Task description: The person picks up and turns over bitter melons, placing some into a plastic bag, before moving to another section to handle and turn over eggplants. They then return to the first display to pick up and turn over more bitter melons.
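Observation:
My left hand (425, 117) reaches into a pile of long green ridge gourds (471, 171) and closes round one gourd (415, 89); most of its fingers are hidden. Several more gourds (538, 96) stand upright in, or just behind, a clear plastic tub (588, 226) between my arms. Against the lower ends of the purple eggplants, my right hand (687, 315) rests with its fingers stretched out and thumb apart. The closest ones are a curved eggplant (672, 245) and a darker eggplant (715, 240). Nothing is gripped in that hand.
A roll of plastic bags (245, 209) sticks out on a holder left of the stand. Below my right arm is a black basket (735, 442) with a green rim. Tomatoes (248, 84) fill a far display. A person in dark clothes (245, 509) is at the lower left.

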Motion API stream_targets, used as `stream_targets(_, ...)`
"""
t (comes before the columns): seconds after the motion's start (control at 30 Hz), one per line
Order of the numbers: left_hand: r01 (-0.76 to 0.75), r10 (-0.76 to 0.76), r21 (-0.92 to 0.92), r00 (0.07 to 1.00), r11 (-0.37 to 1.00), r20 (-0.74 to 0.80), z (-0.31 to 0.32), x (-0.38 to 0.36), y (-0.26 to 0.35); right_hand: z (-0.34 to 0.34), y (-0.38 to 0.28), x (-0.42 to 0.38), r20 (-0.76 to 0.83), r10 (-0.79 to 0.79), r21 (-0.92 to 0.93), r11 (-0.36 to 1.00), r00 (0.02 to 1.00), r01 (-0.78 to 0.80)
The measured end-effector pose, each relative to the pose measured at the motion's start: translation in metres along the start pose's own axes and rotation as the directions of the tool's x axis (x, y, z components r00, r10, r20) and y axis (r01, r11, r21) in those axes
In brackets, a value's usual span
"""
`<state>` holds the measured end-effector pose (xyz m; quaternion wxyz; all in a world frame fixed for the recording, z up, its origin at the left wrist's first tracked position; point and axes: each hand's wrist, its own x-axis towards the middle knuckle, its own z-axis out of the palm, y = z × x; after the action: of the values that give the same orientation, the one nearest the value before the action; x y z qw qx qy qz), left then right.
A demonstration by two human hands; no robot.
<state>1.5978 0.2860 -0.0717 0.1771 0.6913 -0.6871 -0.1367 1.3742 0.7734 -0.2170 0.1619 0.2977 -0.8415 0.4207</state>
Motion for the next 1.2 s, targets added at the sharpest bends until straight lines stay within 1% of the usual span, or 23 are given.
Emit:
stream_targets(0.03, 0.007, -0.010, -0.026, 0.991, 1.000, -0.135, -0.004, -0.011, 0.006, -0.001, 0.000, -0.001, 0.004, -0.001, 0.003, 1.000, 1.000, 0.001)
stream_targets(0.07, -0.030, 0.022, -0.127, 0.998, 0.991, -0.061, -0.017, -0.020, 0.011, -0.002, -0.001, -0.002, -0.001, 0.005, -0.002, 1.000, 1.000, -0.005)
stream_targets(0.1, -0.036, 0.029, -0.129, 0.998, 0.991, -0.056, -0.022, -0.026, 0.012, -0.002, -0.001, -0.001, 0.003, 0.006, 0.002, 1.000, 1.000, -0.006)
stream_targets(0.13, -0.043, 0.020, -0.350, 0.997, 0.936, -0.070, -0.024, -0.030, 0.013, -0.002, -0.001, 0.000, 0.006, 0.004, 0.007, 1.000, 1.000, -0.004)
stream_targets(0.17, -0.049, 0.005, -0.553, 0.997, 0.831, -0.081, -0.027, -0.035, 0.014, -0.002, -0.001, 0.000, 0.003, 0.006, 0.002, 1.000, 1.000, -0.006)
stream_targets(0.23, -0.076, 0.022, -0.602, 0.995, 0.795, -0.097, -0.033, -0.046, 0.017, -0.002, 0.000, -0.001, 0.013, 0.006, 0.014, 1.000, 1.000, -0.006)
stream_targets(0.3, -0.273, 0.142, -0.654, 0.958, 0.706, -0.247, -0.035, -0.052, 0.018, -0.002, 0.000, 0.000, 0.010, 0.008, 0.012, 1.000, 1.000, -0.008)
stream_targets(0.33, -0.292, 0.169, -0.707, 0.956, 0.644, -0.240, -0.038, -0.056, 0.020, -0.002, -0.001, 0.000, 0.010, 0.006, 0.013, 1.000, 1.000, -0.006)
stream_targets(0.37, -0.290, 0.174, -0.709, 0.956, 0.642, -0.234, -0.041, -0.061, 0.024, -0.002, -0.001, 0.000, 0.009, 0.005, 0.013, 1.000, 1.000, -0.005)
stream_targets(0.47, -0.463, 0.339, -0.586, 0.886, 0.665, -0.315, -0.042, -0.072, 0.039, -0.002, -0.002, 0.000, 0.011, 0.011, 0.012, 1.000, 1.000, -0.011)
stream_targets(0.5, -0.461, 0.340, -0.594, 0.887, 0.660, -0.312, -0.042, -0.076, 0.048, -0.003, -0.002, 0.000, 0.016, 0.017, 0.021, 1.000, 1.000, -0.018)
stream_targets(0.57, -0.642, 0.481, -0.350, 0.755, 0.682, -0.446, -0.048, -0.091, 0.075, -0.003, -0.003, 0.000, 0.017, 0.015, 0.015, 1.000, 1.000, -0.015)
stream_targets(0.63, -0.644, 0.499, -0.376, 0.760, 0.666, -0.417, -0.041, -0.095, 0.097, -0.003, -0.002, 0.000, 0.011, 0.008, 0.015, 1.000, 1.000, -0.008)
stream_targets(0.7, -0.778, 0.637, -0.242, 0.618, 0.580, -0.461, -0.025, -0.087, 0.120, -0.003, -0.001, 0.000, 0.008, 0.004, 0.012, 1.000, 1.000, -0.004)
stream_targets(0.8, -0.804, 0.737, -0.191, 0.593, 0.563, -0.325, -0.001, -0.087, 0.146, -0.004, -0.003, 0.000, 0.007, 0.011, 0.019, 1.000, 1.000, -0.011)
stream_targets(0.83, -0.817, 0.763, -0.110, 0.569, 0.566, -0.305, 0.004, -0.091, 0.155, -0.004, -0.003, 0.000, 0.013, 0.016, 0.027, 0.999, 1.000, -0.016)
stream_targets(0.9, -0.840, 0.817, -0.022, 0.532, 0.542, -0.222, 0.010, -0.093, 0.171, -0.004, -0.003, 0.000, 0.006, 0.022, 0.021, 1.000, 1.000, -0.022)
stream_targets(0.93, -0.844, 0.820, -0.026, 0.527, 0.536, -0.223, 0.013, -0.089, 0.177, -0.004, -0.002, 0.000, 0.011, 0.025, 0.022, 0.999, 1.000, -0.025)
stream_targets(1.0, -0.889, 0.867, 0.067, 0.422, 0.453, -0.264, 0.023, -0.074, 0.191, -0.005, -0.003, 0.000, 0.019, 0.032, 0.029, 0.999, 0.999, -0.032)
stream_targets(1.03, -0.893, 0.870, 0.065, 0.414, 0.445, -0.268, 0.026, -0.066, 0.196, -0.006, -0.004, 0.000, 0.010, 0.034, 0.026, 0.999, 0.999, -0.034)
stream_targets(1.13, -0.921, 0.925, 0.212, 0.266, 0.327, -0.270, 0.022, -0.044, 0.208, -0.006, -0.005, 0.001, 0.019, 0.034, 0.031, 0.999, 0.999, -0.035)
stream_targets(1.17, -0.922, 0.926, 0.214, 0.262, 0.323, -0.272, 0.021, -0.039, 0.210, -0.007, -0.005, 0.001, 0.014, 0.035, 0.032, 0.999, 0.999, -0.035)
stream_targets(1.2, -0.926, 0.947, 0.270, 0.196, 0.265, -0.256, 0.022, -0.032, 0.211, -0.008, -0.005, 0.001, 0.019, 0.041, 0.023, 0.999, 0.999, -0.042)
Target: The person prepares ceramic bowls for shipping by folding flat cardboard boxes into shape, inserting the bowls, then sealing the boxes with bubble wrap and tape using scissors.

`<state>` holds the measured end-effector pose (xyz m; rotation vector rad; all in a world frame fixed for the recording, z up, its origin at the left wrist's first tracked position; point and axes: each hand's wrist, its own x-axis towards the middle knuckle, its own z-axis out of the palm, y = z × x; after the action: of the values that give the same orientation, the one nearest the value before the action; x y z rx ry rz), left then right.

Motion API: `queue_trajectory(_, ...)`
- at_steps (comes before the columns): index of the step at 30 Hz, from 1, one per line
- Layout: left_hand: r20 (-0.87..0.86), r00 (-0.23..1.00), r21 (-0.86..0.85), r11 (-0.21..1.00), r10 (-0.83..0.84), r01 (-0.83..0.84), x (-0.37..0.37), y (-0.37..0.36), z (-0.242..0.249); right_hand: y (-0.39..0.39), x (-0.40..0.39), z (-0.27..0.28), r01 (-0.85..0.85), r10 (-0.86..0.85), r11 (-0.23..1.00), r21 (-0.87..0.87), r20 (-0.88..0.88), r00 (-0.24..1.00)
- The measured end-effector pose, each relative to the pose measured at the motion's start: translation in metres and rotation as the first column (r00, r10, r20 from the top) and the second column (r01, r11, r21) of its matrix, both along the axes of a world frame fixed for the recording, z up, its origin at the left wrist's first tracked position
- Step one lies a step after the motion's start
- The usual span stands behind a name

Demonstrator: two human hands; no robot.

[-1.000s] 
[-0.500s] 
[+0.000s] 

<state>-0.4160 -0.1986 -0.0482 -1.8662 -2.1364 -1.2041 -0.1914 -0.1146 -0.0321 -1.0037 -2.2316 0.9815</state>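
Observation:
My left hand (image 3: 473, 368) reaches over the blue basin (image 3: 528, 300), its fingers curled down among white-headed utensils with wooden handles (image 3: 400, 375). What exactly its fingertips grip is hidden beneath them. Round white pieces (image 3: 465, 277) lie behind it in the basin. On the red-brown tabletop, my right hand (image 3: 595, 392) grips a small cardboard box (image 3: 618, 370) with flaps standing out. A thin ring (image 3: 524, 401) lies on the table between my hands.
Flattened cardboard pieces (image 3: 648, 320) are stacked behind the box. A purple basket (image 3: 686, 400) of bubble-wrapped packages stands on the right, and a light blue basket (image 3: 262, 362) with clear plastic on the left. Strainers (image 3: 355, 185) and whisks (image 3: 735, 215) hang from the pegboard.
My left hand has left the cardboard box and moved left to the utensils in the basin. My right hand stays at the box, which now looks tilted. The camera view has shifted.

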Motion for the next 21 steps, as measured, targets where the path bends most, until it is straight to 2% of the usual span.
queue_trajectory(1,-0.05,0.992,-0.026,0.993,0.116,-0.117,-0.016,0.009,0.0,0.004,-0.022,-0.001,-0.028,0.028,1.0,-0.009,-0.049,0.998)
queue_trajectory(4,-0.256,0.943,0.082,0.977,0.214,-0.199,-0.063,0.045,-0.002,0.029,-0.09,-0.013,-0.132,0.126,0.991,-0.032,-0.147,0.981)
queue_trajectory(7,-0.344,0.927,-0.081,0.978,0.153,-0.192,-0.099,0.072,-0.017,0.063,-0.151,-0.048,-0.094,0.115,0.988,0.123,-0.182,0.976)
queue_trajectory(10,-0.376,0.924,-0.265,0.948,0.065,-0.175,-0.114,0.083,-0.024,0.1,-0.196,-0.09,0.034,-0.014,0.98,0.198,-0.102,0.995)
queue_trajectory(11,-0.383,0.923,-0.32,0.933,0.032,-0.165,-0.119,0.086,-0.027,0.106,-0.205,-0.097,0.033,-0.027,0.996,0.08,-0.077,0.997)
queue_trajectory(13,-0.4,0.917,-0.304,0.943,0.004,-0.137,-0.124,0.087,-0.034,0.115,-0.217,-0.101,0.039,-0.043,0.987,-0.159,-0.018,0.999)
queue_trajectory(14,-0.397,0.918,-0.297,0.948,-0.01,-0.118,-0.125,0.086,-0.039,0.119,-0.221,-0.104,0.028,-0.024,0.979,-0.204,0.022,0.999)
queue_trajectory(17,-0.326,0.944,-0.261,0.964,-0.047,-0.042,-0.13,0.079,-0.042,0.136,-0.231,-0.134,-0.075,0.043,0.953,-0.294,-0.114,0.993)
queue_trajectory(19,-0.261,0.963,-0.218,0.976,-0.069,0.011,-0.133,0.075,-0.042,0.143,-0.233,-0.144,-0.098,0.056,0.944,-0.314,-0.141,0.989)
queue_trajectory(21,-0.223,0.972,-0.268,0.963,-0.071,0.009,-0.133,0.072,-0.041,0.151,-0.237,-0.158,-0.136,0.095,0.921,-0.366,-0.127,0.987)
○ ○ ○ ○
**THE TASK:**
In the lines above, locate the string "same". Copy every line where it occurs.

**ANSWER BOX:**
`<state>` holds the measured end-effector pose (xyz m; quaternion wxyz; all in a world frame fixed for the recording, z up, its origin at the left wrist's first tracked position; point and axes: each hand's wrist, its own x-axis towards the middle knuckle, its own z-axis out of the palm, y = z × x; after the action: of the values that give the same orientation, the one nearest the value before the action; x y z qw qx qy qz), left then right.
`<state>` holds the measured end-effector pose (xyz m; rotation vector rad; all in a world frame fixed for the recording, z up, its origin at the left wrist's first tracked position; point and axes: each hand's wrist, its own x-axis towards the middle knuckle, its own z-axis out of the palm, y = z × x; after the action: of the values that give the same orientation, the one nearest the value before the action; x y z rx ry rz), left then right.

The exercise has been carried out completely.